A recurring nightmare for the Hibees

Let’s look at the timeline because the context makes this even worse. This isn't a freak occurrence. In the previous two meetings, the story was identical. A decent start, a bit of pressure, and then a moment of absolute stupidity that flips the script. It’s like a horror movie where the protagonist keeps going into the basement. You know exactly what is going to happen, you know it’s going to be messy, and yet they keep doing it anyway.

The financial gap between these two clubs is a canyon, but discipline is the one thing that costs zero dollars. You don't need a £10 million transfer budget to not kick someone's shins into the next zip code. Hibs are currently spending a lot of money to look like an amateur side that’s lost its collective cool. If they want to be taken seriously as a top-six threat, they need to stop treating these games like a grudge match from a Sunday league park.
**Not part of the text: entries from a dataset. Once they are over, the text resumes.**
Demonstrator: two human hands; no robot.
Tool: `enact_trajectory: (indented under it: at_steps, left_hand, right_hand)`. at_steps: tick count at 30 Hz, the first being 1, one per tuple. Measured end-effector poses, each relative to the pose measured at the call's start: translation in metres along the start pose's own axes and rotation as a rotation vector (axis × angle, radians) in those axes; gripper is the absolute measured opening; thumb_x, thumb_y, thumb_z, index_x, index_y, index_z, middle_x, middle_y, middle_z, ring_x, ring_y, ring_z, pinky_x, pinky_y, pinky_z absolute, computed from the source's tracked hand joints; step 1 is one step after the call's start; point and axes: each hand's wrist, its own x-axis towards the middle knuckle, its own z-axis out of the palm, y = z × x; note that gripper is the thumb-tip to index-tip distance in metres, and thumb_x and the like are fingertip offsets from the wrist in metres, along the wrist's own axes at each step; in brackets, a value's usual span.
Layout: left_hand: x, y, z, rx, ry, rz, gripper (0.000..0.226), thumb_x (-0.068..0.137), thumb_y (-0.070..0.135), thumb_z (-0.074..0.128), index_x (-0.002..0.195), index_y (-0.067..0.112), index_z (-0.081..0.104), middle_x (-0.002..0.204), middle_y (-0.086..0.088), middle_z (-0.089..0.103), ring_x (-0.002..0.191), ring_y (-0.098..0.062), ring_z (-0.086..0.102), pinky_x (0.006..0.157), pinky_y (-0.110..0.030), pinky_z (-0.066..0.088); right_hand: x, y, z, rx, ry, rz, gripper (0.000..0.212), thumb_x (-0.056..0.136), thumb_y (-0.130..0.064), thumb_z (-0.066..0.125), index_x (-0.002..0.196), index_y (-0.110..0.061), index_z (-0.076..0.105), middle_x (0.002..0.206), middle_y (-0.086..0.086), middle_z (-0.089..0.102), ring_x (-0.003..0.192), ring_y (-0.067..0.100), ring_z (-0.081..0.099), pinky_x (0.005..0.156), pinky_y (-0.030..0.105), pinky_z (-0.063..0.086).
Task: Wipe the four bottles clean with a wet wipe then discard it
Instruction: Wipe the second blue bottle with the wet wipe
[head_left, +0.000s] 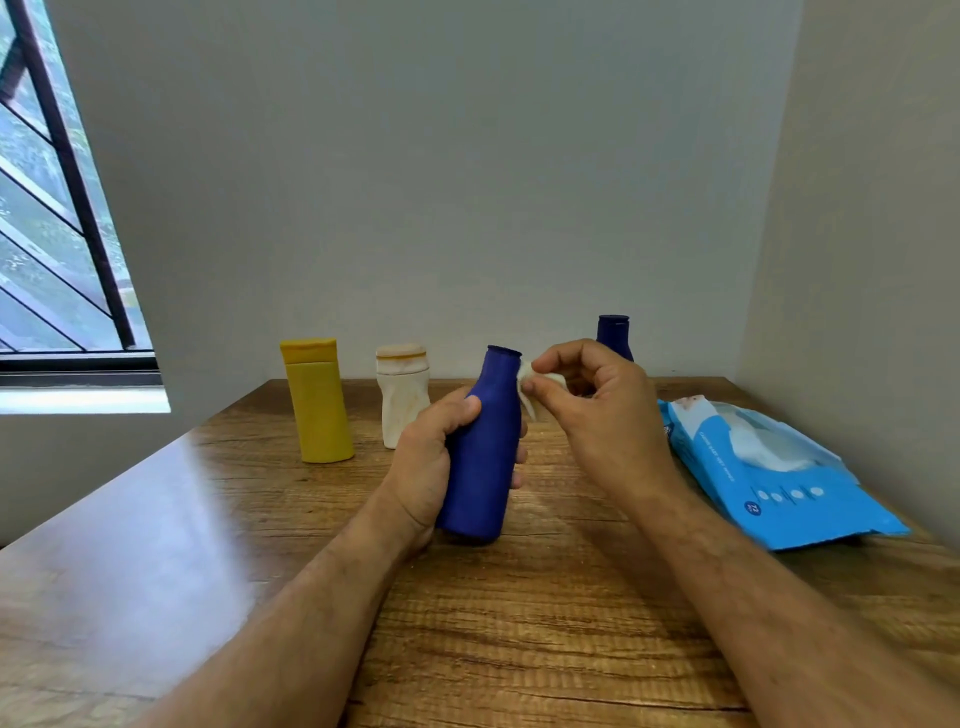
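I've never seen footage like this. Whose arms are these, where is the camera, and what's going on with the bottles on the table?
There is no machine here: a person wears a camera on the head, looking down at their own two hands. The left hand grips a blue bottle, while the right hand pinches a white wet wipe against its neck. On the wooden table stand a yellow bottle, a cream bottle and a second blue bottle, partly hidden behind the right hand. A blue pack of wipes lies at the right.
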Motion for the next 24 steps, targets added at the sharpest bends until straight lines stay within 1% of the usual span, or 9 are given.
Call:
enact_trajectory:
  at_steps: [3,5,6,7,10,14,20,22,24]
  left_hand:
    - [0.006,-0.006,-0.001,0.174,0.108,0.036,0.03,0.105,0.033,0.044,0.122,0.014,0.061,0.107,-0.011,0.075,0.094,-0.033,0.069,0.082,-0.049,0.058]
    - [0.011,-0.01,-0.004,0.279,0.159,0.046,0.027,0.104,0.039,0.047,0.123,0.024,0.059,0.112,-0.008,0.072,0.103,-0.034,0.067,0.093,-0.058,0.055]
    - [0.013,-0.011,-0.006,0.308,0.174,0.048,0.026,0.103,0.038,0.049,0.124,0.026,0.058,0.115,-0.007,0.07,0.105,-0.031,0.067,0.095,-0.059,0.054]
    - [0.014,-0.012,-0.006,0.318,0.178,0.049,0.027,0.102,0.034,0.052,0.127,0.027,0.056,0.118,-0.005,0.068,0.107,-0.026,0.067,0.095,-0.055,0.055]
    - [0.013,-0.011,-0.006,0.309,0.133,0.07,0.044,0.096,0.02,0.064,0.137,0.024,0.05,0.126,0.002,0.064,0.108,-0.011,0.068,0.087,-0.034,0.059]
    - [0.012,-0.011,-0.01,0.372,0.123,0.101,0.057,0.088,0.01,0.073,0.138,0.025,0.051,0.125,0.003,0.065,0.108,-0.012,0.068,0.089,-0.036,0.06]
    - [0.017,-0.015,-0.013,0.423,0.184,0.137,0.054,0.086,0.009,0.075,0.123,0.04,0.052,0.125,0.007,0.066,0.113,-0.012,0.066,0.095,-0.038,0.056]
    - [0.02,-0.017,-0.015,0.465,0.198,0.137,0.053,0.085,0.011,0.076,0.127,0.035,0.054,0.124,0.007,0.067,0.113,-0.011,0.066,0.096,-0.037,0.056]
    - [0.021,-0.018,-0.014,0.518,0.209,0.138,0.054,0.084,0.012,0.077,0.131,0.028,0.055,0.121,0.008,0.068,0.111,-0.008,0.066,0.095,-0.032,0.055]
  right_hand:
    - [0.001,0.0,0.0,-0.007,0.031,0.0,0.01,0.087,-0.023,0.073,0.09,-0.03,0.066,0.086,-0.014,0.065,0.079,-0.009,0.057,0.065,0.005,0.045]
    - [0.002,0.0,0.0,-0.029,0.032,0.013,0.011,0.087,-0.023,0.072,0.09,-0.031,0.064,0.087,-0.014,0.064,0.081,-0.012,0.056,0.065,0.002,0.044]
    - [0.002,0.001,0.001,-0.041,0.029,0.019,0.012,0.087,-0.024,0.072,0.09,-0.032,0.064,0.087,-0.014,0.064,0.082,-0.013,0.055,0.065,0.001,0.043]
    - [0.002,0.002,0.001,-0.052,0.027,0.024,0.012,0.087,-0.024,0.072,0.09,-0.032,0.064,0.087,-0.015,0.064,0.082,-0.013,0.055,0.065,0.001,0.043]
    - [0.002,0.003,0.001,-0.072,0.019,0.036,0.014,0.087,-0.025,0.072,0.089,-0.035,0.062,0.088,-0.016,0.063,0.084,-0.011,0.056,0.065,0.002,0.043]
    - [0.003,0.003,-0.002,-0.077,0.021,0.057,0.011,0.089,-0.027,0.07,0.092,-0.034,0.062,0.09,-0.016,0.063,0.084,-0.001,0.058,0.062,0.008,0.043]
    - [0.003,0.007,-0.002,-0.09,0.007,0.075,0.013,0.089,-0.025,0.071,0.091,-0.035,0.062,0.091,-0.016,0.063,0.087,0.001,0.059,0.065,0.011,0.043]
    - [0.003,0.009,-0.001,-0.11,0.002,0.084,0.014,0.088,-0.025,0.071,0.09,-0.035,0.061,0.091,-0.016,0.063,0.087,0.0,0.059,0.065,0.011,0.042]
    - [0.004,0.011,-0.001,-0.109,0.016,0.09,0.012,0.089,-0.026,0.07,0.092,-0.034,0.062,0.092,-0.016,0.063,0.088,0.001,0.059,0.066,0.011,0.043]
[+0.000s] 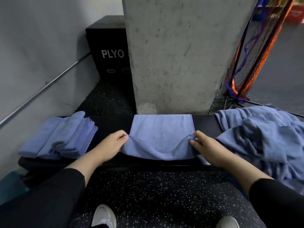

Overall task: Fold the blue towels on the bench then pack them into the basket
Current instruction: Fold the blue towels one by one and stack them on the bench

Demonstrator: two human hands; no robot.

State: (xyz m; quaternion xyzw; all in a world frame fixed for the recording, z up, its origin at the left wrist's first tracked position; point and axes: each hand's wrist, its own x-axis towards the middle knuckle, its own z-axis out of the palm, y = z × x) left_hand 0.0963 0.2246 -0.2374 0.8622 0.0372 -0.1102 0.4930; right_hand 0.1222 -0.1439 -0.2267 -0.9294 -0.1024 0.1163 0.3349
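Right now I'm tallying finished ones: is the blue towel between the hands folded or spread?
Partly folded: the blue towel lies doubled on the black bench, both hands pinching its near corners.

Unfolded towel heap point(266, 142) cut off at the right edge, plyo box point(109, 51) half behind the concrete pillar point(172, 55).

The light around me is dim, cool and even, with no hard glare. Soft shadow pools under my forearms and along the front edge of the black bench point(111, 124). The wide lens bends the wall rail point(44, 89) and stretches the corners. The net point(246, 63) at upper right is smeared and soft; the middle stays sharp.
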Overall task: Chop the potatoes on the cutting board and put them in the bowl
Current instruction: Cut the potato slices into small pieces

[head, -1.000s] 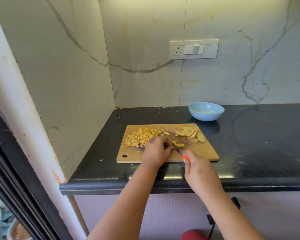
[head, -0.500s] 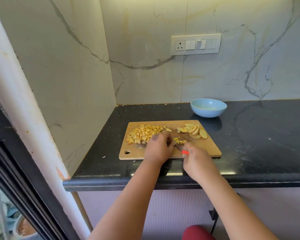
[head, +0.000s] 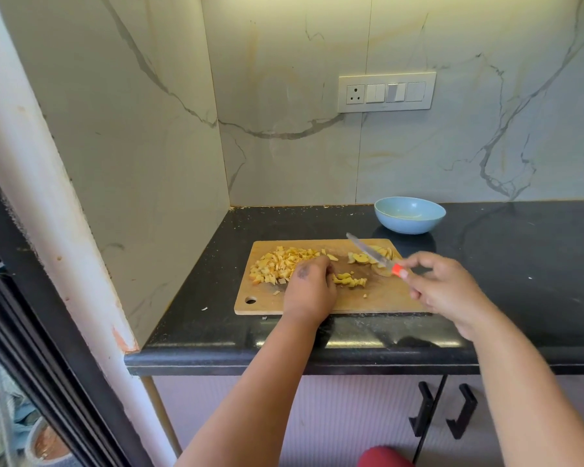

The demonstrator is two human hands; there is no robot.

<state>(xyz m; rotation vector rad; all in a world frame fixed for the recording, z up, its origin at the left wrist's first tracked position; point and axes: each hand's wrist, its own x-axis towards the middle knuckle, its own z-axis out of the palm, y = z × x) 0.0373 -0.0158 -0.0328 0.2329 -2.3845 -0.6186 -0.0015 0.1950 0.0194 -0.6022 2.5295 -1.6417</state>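
knife [head: 371,253] in right hand [head: 442,288], potatoes [head: 349,281] beside

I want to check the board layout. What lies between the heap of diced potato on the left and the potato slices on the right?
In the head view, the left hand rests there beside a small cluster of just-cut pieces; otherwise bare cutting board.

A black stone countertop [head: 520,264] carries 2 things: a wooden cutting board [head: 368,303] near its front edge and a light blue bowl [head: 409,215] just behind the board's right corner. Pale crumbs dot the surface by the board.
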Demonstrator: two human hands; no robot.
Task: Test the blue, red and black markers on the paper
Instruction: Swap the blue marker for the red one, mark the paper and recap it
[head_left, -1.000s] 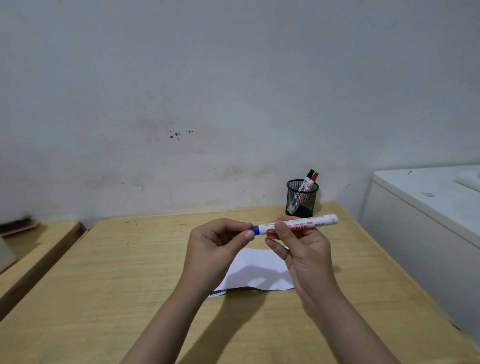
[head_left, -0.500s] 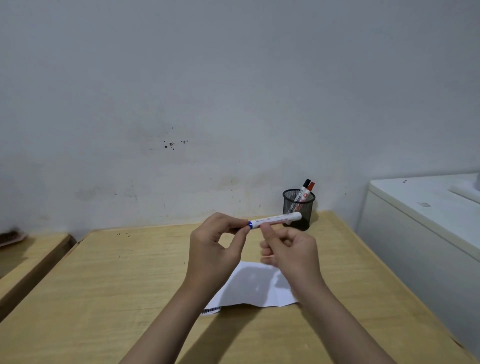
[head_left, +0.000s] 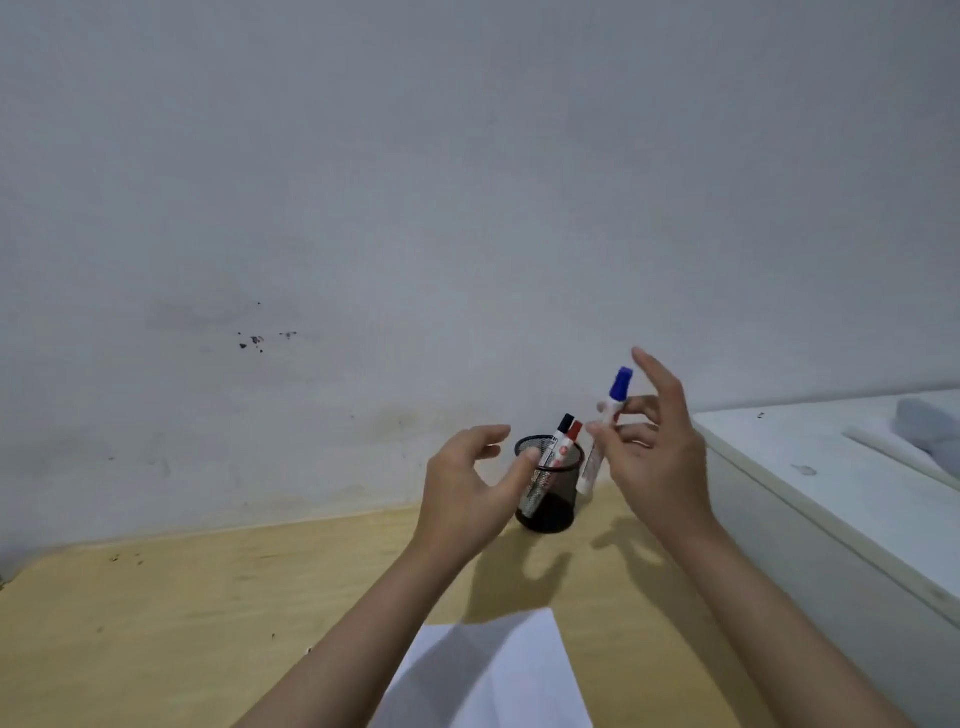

The tactical void of the ten-man block

Once the red card comes out, the game is functionally over. Celtic just widen the pitch, pull the remaining Hibs players out of position, and wait for the inevitable fatigue to set in. It’s a slow, agonizing death. Today was no different. The shape vanished, the midfield became a sieve, and the fans started heading for the exits before the fourth official even held up the board. It’s a depressing cycle for a club that should be the third or fourth force in this country.

We have to talk about the leadership on the pitch. Where is the captain in these moments? Where is the veteran player pulling the younger guys aside and telling them to calm the hell down? Instead, we see the same players getting caught up in the handbags, arguing with the ref while the game literally passes them by. It is amateur hour in Leith, and the audience is getting tired of the show.

Negative observation: The recruitment at Hibs seems to prioritize 'passion' over 'positional awareness.' They have a squad full of players who want to get stuck in but don't seem to know where to stand when they don't have the ball. Against a team like Celtic, that lack of intelligence is fatal. You can't tackle what you can't catch, and Hibs are currently chasing ghosts with their eyes closed.

Looking ahead to a summer of reckoning

With the season winding down and the European spots being decided, these points dropped are going to haunt them. You cannot afford to throw away three games against the same opponent because you can't keep eleven men on the grass. It is a dereliction of duty from the coaching staff and the players alike. If the board doesn't address the disciplinary culture in the dressing room, they might as well start next season with a 3-0 deficit and a man in the bin.

Celtic, for their part, just keep rolling. They aren't even playing at 100% because they don't have to. Why exert yourself when the opposition is willing to commit hara-kiri in front of a live television audience? They are coasting toward another title while the rest of the league fights over the scraps and argues about VAR. It’s a grim picture for the competitiveness of the Scottish game, but Hibs aren't helping the cause by being their own worst enemies.

The final whistle today felt like a mercy killing. No more cards, no more goals, just the cold reality that Hibs have a massive mountain to climb if they ever want to be more than a footnote in Celtic's highlight reel. They need a total reset, a psychologist, and maybe a few months of yoga to find some inner peace, because the current approach is an absolute wreck.